▶ [WHAT YOU WILL DO]:
In the records below, the lines between the one holding "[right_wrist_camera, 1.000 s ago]" and the one holding "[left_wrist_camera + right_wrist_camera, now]", inclusive, are to be transcribed exactly; no pictures are to be included.

▶ [Stored items]:

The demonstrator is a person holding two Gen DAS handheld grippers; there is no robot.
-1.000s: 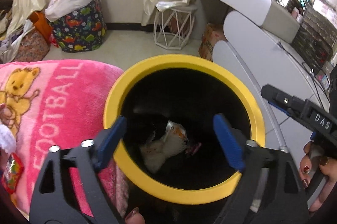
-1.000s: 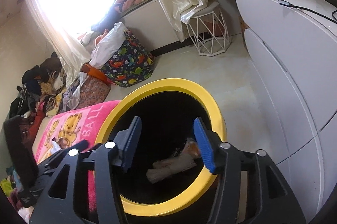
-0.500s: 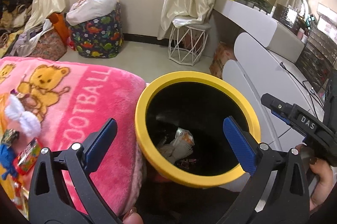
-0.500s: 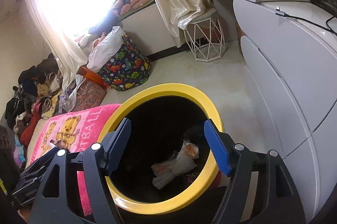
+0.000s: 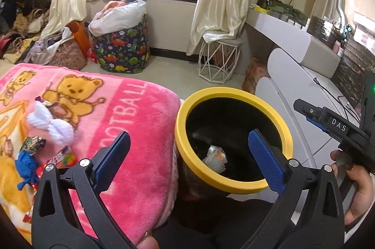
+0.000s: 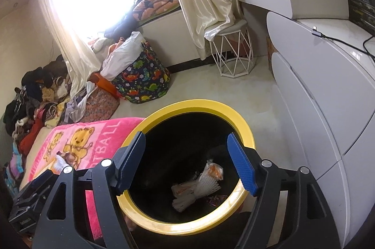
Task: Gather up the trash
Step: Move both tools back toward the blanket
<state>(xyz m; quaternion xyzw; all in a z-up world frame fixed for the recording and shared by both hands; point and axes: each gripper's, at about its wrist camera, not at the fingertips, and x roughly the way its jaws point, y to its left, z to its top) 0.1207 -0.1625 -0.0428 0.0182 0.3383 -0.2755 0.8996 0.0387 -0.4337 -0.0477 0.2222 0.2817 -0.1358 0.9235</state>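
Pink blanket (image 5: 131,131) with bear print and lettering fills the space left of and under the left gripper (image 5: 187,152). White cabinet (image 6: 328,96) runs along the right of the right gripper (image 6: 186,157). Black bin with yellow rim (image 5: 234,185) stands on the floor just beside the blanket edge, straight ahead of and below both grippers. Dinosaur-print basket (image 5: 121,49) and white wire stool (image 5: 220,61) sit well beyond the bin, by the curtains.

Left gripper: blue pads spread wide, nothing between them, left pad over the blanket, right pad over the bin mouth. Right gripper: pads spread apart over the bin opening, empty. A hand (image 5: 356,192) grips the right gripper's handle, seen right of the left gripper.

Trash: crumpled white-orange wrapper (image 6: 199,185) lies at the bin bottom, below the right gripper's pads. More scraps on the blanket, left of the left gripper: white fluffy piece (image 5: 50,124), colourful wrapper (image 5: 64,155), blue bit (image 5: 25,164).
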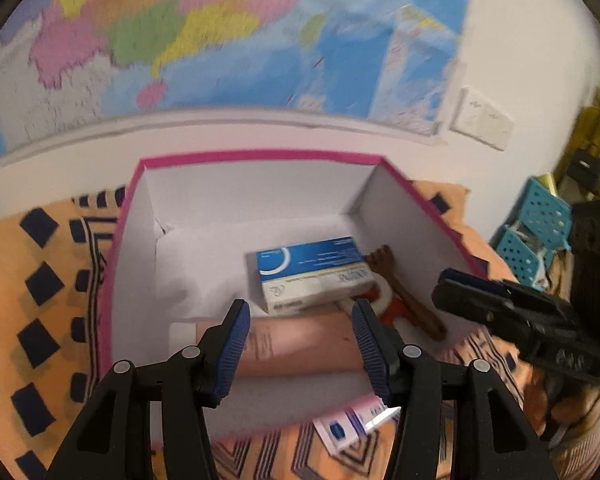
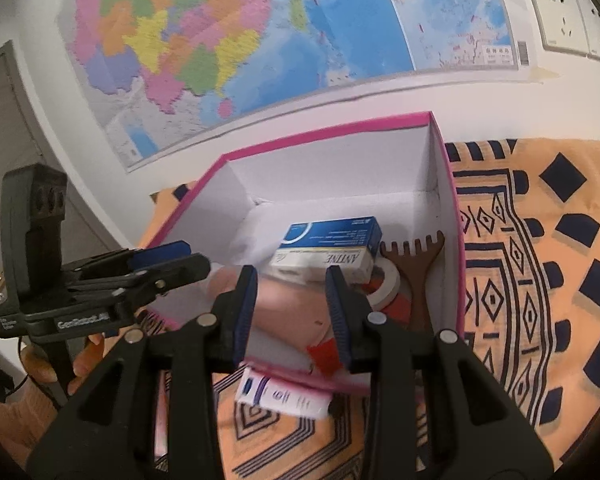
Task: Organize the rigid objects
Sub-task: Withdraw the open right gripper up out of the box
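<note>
Left tool [image 1: 298, 344] and right tool [image 2: 292, 312] both hang apart, empty, over the pink box [image 2: 324, 130], already holding carton [image 2: 332, 240], tube [image 1: 300, 344] and comb [image 2: 414, 268]; one small tube [image 2: 284, 398] waits outside.

The wall map [image 1: 204, 32] is smeared with blur in the left wrist view, its lettering unreadable. The pink tube [image 1: 300, 344] is partly covered by the left tongs [image 1: 300, 344]. The roll of tape [image 2: 384, 284] hides behind the medicine box [image 2: 328, 248]. The small white tube [image 2: 288, 396] on the near side is blurred, its print too small to tell.
</note>
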Demonstrator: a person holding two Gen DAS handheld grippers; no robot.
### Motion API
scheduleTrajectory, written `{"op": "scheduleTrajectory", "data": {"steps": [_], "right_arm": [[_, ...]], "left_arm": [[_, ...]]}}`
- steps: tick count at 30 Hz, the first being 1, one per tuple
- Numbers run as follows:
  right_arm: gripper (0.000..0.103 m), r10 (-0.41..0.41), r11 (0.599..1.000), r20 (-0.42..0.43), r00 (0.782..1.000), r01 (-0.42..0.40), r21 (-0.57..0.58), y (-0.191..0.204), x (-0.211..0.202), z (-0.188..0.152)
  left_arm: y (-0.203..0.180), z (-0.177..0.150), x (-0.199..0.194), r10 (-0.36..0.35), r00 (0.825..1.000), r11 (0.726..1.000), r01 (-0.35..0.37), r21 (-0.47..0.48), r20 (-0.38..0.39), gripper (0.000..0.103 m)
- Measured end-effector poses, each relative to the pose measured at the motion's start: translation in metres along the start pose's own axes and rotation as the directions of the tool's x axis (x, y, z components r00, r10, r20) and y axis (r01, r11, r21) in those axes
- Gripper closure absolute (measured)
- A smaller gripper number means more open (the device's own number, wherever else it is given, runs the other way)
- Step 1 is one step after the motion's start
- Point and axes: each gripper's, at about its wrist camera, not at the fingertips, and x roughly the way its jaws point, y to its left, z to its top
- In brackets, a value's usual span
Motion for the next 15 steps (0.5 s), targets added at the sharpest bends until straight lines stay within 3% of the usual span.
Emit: {"op": "scheduleTrajectory", "data": {"steps": [4,9,12,15], "right_arm": [[0.065,0.060,0.997,0.017,0.998,-0.059,-0.050,0.013,-0.024,-0.012],[0.062,0.121,0.990,-0.003,0.993,-0.121,-0.075,0.023,-0.043,-0.039],[0.059,0.089,0.994,-0.048,0.995,-0.092,-0.059,0.018,-0.035,-0.058],[0.059,0.052,0.999,-0.093,0.994,-0.052,0.003,0.001,-0.020,-0.070]], "left_arm": [[-0.004,-0.019,-0.026,-0.050,0.998,0.998,0.049,0.025,0.031,0.043],[-0.004,-0.050,-0.037,-0.203,0.979,0.979,0.203,-0.023,-0.019,0.041],[-0.015,-0.067,-0.030,-0.196,0.979,0.981,0.196,-0.003,-0.062,0.040],[-0.013,-0.080,-0.007,-0.167,0.975,0.986,0.162,-0.045,-0.146,0.040]]}}
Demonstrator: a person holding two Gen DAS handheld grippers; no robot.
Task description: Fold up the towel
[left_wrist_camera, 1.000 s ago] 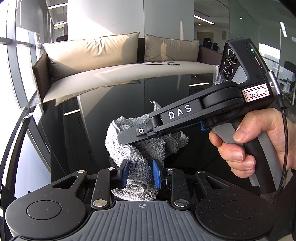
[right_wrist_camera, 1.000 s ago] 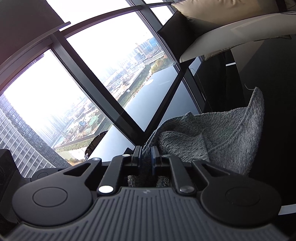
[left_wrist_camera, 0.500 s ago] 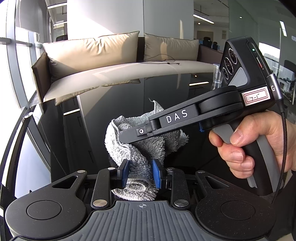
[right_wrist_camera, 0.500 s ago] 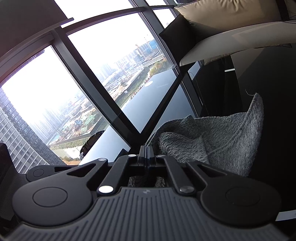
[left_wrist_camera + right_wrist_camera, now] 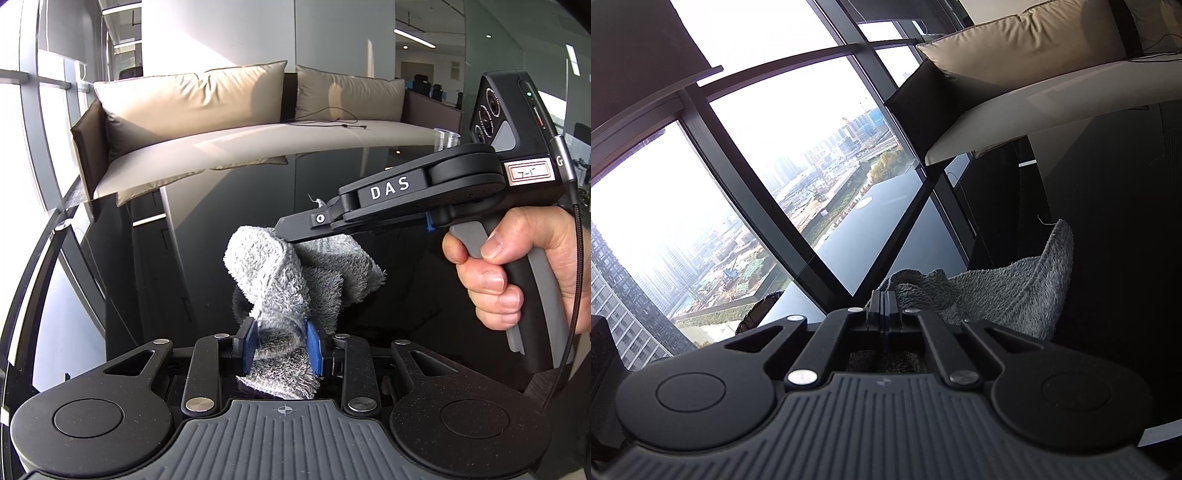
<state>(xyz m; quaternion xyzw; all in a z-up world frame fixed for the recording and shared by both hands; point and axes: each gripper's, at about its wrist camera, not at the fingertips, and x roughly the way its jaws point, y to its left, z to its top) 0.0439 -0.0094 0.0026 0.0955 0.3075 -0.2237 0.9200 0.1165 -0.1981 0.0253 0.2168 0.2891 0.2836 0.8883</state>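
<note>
A grey fluffy towel (image 5: 291, 280) is bunched and held up over the black glossy table (image 5: 229, 206). My left gripper (image 5: 280, 345) has its blue pads pressed against a thick fold of the towel's near end. My right gripper (image 5: 284, 226), held by a hand (image 5: 517, 266), comes in from the right and pinches the towel's upper edge. In the right wrist view the right gripper (image 5: 882, 301) has its fingers together on the towel (image 5: 1004, 291), which hangs to the right of it. A loose thread sticks up from a towel corner (image 5: 1062, 225).
A beige sofa (image 5: 258, 122) with cushions stands beyond the table's far edge. Tall windows (image 5: 757, 177) with dark frames run along the left. A clear cup (image 5: 447, 138) stands at the table's far right.
My right gripper closed on the towel's edge and rose up and to the right, lifting and stretching the towel. My left gripper kept its hold.
</note>
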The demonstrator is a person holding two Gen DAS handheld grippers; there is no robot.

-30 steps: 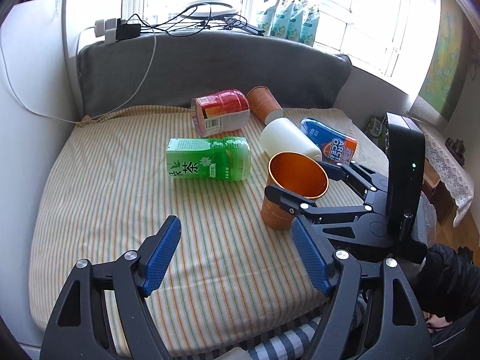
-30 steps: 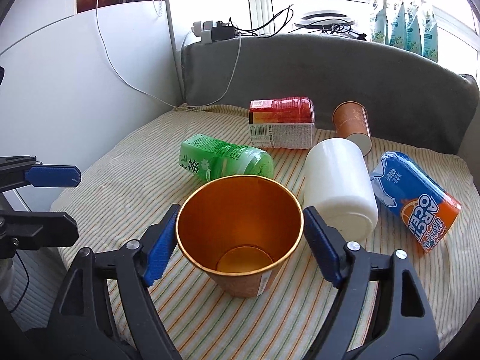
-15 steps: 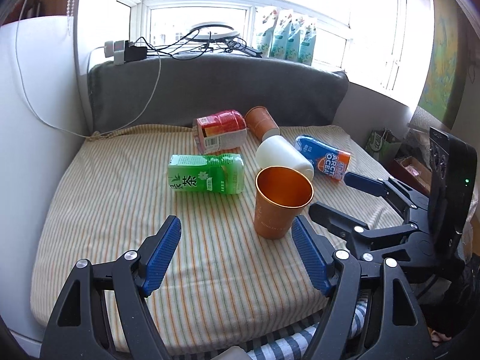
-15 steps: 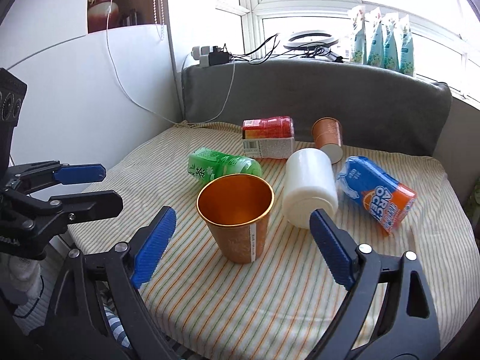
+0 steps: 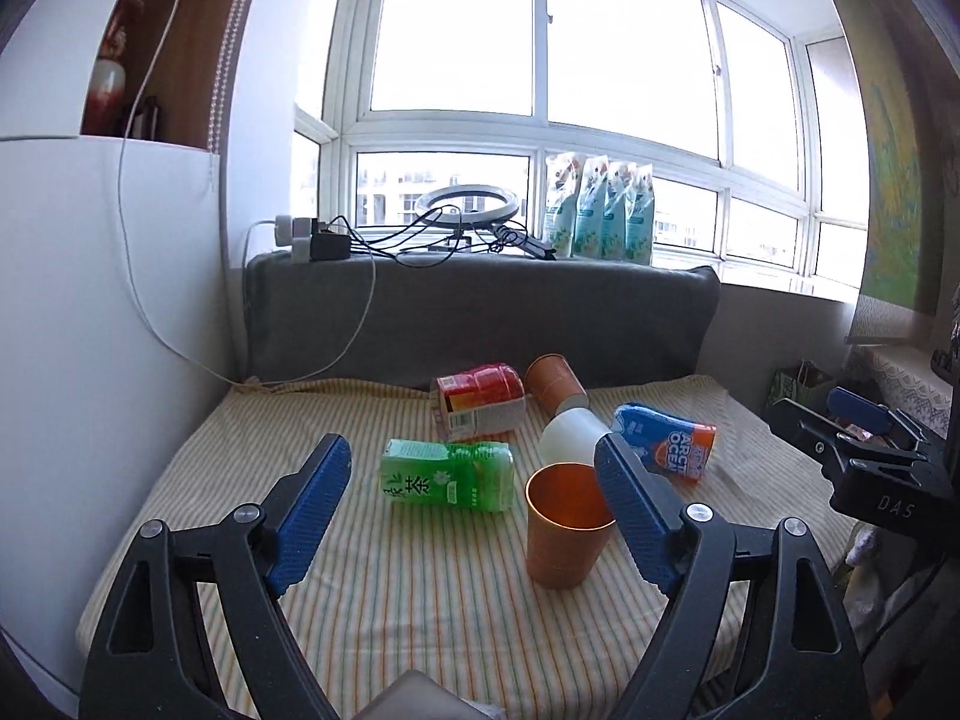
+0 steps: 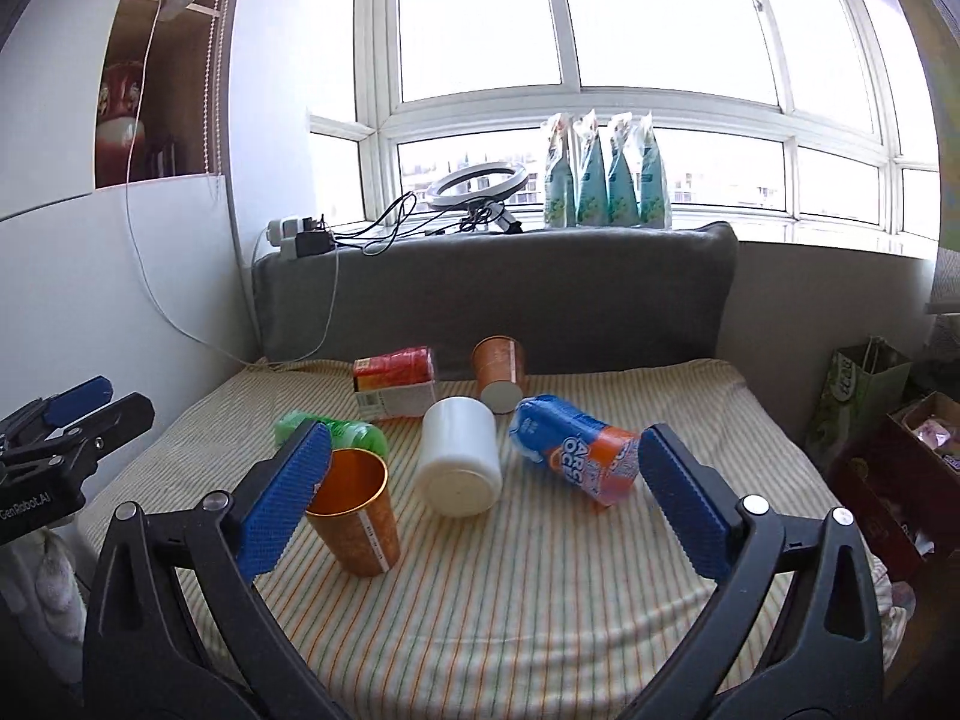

▶ [COMPLETED EXERCISE]:
[right_wrist_camera, 1.000 s ago] 
[left_wrist_camera, 0.500 s ago] 
[right_wrist_camera, 0.500 s ago] 
[left_wrist_camera + right_wrist_camera, now] 

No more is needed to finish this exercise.